Cheikh Oumar Diagne, l’homme qui n’aime pas le Sénégal (Par Adama Ndiaye)
Après ses déclarations incendiaires sur les tirailleurs sénégalais, qu’il a qualifiés de « traîtres » ayant combattu leurs frères pour de l’argent, Cheikh Oumar Diagne a été limogé par le président Bassirou Diomaye Faye, le 31 décembre dernier. Cette sortie, diffusée le 21 décembre sur Fafa TV, avait suscité une vive polémique, au point que le porte-parole du gouvernement, Moustapha Njekk Sarré, s’était dit « en total déphasage » avec ces propos. Le président Faye, lui, avait tenu à rendre hommage aux anciens soldats coloniaux lors d’une grande cérémonie, marquant ainsi une rupture nette avec son ex-ministre.
Mais cette affaire n’est qu’un épisode d’une longue série de controverses portées par cet habitué des déclarations fracassantes. Cheikh Oumar Diagne s’en est pris tout récemment à des pans entiers de l’histoire sénégalaise, remettant en cause des récits mémoriels solidement ancrés dans la conscience collective. Concernant la Maison des Esclaves de Gorée, il soutient que son rôle dans la traite négrière a été exagéré, affirmant qu’elle n’était qu’une simple demeure appartenant à une signare, Anne Colas, et que Saint-Louis aurait joué un rôle bien plus central dans le commerce triangulaire. Sur l’épisode tragique de Nder, en 1820, il ne nie pas la résistance des femmes du Walo face aux envahisseurs maures, mais conteste l’idée d’une immolation collective, préférant y voir un acte de bravoure au combat plutôt qu’un sacrifice volontaire.
« Il nous faut des assises véritables de notre histoire », clame-t-il, appelant à une relecture critique des faits, débarrassée de tout dogme. Une ambition qui pourrait sembler louable si elle ne s’inscrivait pas dans un projet plus large, dont Cheikh Oumar Diagne ne fait guère mystère. Car derrière cette entreprise de déconstruction de l’histoire sénégalaise se profile une tentative de régénération par l’islamisme, un objectif qu’il porte en tant que chef d’un parti islamiste. Il se proclame Maba et à l’occidentalisation qu’il honnit il veut remplacer l’arabisation.

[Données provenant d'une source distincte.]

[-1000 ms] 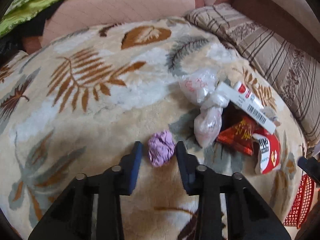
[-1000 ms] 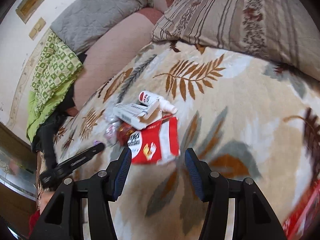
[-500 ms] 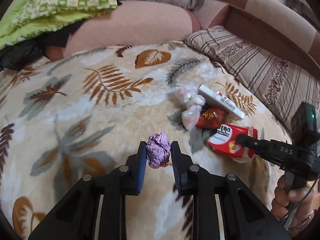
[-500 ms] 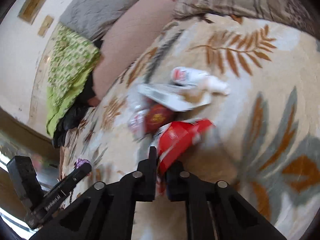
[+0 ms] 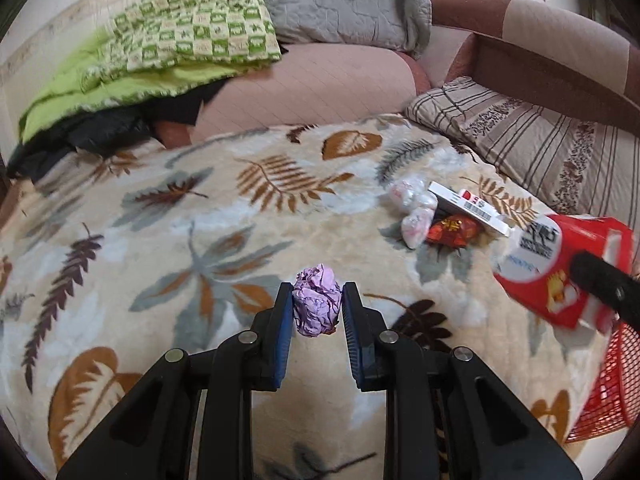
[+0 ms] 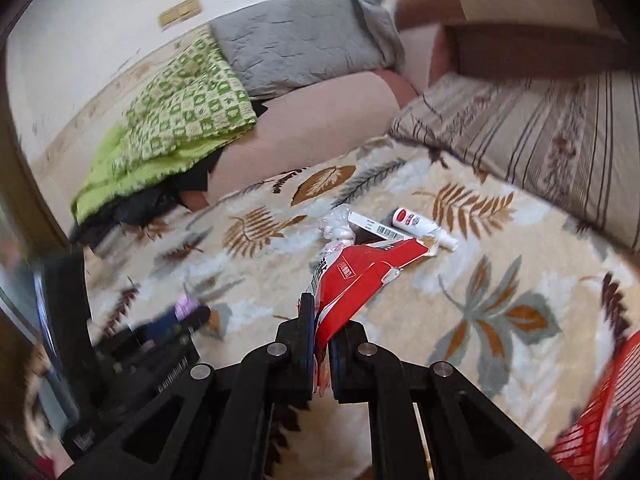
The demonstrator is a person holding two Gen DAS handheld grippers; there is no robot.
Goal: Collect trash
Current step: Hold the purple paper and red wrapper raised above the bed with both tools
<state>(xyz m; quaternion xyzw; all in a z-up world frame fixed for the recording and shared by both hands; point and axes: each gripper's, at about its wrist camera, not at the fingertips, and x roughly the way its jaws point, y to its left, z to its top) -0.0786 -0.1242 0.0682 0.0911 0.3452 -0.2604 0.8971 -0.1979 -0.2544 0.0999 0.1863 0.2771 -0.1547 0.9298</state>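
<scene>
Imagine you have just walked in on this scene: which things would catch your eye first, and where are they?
The crumpled purple paper ball stands out first, pinched in the left gripper above the leaf-patterned blanket. Next is the red snack packet, clamped in the right gripper. More litter sits mid-blanket, and a red mesh basket waits at the right edge.

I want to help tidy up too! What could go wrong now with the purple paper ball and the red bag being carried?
The left gripper squeezes the purple paper ball only at its tips, so it might pop out. The right gripper pinches just one edge of the red bag, which hangs loose and could slip or catch on the way to the red basket. More trash still lies on the blanket.
</scene>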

Son modèle n’est pas à chercher dans les richesses culturelles du Sénégal – nos anciens rois, les thiossane, la voix de Youssou Ndour ou le “Dogo” de Kiné Lam ne l’ont jamais bercé – mais dans des sociétés comme l’Iran ou l’Afghanistan, où la rigidité idéologique prime sur la diversité et la liberté.
Ancien rappeur reconverti en prédicateur austère, Cheikh Oumar Diagne s’abreuve aux thèses complotistes et emprunte volontiers à la rhétorique des leaders de l’extrême droite européenne, qu’il recycle sous un vernis religieux. Fanatique « sourd comme un pot », pour reprendre une formule populaire, il incarne ce que Stefan Zweig décrivait si bien dans Le Monde d’hier : « Le fanatisme, cette maladie de l’esprit, est une force qui ne connaît ni frein ni mesure. » Un esprit chagrin, dangereux, dont l’intelligence et la culture, souvent vantées par ses partisans, semblent bien surestimées au regard de la pauvreté de sa vision.
En s’attaquant aux symboles de la mémoire sénégalaise, Cheikh Oumar Diagne ne cherche pas seulement à provoquer : il veut remplacer une histoire plurielle par une doctrine monolithique. Le Sénégal, terre de dialogue et de résilience, mérite mieux que ce prophète autoproclamé de la discorde.